Artist

Billy Squier

Genre: Rock ,Arena Rock ,Hard Rock
Origin: U.S.A
Active: 1968 - 1993,1998 - 2001,2006 - Present
Listen on Coda
Billy Squier is frequently regarded as the quintessential figure of early-’80s rock, a time when he and fellow artists fused hard rock’s drive with accessible pop melodies while cultivating the precise visual flair demanded by the fledgling MTV audience, thereby generating a run of arena anthems and power ballads. Overnight triumph, however, never materialized; years of effort and several unsuccessful bands preceded his emergence as a viable solo act. Born May 12, 1950, in Wellesley, Massachusetts, Squier took up piano and guitar in childhood yet only committed fully to music after absorbing Eric Clapton’s work with John Mayall & the Bluesbreakers and Cream in the late ’60s. Following stints with various Boston-area groups, he shuttled between Boston and New York City throughout the early ’70s, contributing to the music-and-poetry ensemble Magic Terry & the Universe, enrolling at the Berklee College of Music, and performing with N.Y.C.’s Kicks, whose lineup included future New York Dolls drummer Jerry Nolan, as well as Boston’s the Sidewinders.

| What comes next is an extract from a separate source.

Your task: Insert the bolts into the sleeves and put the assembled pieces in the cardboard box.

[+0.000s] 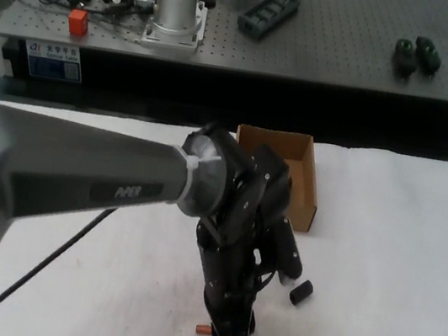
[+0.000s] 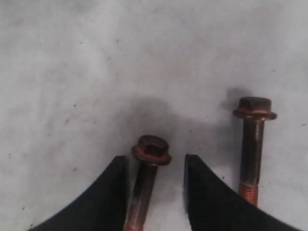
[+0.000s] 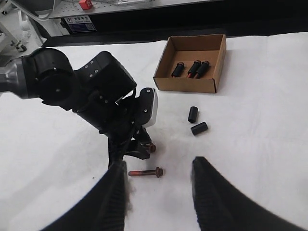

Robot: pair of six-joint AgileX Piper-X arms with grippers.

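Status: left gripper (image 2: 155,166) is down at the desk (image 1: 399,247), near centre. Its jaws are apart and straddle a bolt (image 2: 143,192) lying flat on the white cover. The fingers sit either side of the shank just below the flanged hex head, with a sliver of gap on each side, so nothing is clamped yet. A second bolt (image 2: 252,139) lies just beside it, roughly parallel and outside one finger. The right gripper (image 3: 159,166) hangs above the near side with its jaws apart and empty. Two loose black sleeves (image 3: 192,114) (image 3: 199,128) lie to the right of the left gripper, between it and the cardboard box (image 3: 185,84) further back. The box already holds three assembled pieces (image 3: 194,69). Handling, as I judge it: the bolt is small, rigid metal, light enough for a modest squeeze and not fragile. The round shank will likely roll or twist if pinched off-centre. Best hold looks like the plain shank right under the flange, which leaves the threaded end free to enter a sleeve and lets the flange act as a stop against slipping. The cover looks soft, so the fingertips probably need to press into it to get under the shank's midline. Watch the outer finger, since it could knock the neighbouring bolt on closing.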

Only with his subsequent band, Piper, did Squier front a unit that secured a recording deal, releasing the overlooked A&M albums Piper in 1976 and Can’t Wait in 1977 before the group disbanded. Undaunted, he launched a solo career with the 1980 debut Tale of the Tape, which yielded the modest rock-radio success “You Should Be High Love” and paved the way for his commercial ascent. Drawing on the expansive sound of early Led Zeppelin, Squier’s 1981 follow-up, Don’t Say No, achieved massive sales through the near-identical “The Stroke” plus the enduring rock-radio cuts “In the Dark,” “My Kinda Lover,” and “Lonely Is the Night,” all of which received extensive MTV airplay and broadened his reach. Momentum held with 1982’s Emotions in Motion, another strong seller propelled by the further hit “Everybody Wants You”; Squier promoted it by headlining U.S. arenas, supported by a rising Def Leppard.

The 1984 Jim Steinman-produced Signs of Life sustained solid U.S. numbers, yet the accompanying video for “Rock Me Tonite” unsettled portions of his core rock audience by showing Squier prancing flamboyantly through his apartment and, at one exuberant instant, tearing off his shirt—an episode that later earned the clip a reputation as one of the most unintentionally comical videos ever made. Subsequent ’80s releases, including Enough Is Enough in 1986 and Hear & Now in 1989, failed to halt the audience’s migration toward younger acts such as Bon Jovi and Mötley Crüe, and the string of hits ceased. Releases continued into the ’90s with Creatures of Habit in 1991, Tell the Truth in 1993, and Happy Blue in 1998, yet the hard-rock constituency, now drawn to the direct approach of Nirvana, had largely dismissed most ’80s rockers as outdated.